■ TASK TO CARRY OUT
Lines with "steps": report how many there are in the listing below, giving the number and nothing else.

■ INFORMATION PROVIDED
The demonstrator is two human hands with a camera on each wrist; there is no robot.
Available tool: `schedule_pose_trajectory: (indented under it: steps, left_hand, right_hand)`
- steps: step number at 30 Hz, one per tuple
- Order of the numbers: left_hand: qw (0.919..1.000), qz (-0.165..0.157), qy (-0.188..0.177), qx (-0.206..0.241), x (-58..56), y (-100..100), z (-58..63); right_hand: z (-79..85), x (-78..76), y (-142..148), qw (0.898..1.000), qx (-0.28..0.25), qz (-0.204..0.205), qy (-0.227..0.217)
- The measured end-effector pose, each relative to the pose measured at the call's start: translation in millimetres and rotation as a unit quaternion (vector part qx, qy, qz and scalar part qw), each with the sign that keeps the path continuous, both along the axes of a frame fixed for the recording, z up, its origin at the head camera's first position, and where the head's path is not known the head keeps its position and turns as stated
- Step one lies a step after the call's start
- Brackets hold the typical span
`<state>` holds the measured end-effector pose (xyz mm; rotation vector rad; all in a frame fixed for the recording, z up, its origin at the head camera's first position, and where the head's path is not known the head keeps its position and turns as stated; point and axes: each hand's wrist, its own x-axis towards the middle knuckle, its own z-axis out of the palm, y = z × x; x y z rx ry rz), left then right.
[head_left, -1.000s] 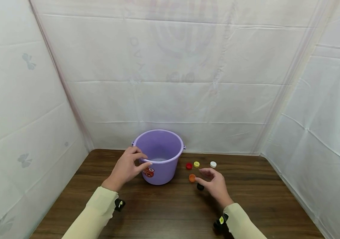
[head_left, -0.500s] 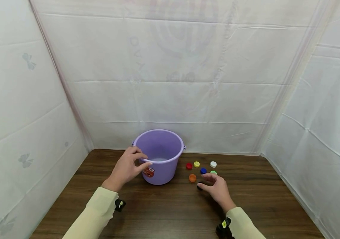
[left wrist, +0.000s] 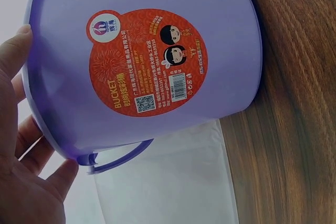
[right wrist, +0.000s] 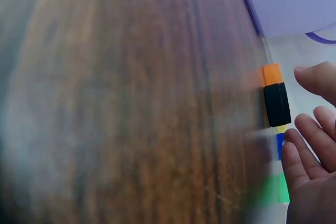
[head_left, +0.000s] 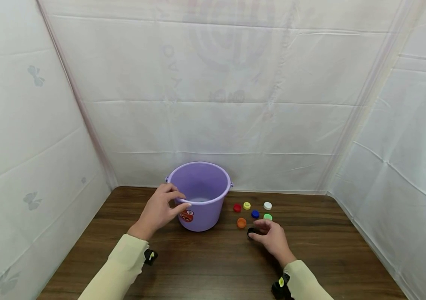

■ RESULT OF THIS EXERCISE
2